Appears in the Jan.3 Issue
Poem 4 of 4
Bloodstream
The other side of the moon is bleeding. Up
north fall bleeds through the edges
of summer and we await the salmon fly hatch
while families are met at purple midnight
with rap rap rap and steely screams. We bled
what we wanted but a vacuum is too useful
to leave behind so we unload fracturing.
What kind of fish did you catch? It’s personal.
I lied about the moon, up there blood
is tears, like how toilets flush the other way
down under. Everywhere is the middle
of a universe infinitely expanding. Some echoes
are a Tyson uppercut. The Mariana trench isn’t
a tourist pull like the Grand Canyon. Bigfoot is
enlightened and society changed when Dave
from Wendy’s dipped his fry into the big frosty sky.
For Halloween one year the White House gave
out chili-flavored fingers. Send us your tired,
your poor, your ten year olds to run
the drive-thru window at Burger King.
Kudzu is sought for its instagrammability,
if you ever leave the vines they lurch
towards your heart, glug glug rhythmic blood
pumping a gentle request for suffocation. My body began
decomposition before I burst out, my heart is still
heaving to keep me breathing, one morning I’ll wake
and leave my feet behind rotted off and dried, stuck
to the sheets.

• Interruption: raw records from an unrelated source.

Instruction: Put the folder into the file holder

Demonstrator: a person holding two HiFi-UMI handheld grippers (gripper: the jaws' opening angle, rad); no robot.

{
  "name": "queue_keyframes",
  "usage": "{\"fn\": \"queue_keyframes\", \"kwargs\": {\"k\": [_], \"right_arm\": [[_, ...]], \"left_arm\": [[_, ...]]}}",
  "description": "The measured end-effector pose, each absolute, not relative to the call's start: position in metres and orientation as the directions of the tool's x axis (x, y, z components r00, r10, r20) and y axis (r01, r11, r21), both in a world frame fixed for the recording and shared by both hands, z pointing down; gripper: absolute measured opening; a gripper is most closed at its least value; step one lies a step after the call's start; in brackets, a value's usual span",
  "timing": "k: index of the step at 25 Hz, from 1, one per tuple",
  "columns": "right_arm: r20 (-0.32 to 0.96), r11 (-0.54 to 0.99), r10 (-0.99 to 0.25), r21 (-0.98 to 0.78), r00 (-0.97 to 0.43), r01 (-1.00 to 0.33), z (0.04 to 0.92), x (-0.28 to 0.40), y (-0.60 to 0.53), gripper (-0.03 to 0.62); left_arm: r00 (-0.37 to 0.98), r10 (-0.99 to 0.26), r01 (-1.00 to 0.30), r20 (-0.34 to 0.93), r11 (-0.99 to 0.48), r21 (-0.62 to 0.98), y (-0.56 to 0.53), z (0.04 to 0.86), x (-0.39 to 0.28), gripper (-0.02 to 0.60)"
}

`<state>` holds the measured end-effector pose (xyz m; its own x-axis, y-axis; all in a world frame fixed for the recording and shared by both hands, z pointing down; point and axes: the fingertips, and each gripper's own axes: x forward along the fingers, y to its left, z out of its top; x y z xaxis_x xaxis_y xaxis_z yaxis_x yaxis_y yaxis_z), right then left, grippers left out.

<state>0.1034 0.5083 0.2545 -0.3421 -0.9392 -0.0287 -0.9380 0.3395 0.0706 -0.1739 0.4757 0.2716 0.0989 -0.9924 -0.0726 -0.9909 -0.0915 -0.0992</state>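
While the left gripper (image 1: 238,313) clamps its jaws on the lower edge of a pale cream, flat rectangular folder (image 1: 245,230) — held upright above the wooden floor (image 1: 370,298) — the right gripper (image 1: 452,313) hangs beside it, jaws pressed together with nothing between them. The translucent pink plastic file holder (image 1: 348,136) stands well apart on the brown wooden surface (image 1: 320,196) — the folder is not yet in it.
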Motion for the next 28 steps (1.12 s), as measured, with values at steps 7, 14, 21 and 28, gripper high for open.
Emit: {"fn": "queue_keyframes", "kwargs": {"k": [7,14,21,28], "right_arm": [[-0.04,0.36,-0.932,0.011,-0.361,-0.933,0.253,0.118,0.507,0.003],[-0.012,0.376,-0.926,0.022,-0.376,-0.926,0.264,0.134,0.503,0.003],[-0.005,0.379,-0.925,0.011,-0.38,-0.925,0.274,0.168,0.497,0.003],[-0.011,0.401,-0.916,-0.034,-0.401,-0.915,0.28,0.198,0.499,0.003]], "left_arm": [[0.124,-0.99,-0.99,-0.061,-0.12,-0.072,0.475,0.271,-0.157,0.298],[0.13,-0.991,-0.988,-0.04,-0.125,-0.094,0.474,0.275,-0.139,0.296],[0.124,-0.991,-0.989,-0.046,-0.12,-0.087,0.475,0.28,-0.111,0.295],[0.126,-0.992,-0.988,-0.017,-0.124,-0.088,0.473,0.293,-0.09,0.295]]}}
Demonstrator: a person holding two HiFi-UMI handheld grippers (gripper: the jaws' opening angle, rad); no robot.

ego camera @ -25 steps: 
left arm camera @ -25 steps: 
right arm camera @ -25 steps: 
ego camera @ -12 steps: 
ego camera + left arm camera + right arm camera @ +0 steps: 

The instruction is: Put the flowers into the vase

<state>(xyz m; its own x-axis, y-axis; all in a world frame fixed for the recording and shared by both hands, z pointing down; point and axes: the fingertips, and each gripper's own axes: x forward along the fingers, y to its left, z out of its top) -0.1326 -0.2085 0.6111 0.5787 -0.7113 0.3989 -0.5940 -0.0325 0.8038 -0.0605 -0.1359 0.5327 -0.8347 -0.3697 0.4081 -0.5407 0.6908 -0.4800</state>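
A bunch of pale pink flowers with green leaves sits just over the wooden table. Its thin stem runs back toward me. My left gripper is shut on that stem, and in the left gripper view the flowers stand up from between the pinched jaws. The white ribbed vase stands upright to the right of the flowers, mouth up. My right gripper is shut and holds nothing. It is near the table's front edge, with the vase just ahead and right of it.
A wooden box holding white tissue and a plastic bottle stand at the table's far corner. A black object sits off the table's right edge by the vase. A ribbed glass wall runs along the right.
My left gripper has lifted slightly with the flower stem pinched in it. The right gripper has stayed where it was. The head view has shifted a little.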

Gimme wheels and freely flipping
birds, rolling by the Spirit Halloween precincts
when we no longer pay for our bullies. A mayor comes
out of hiding to collect reelection money but his shadow
always follows, announcing two more years of cowardice.
Purple pockets crater opposability, time leaves
just fists. These luxury apartments on Dakota land
are progressive, home to our mayor’s biggest
supporters and everyone first on the menu. I’m in
the middle of my beloved villain storyline.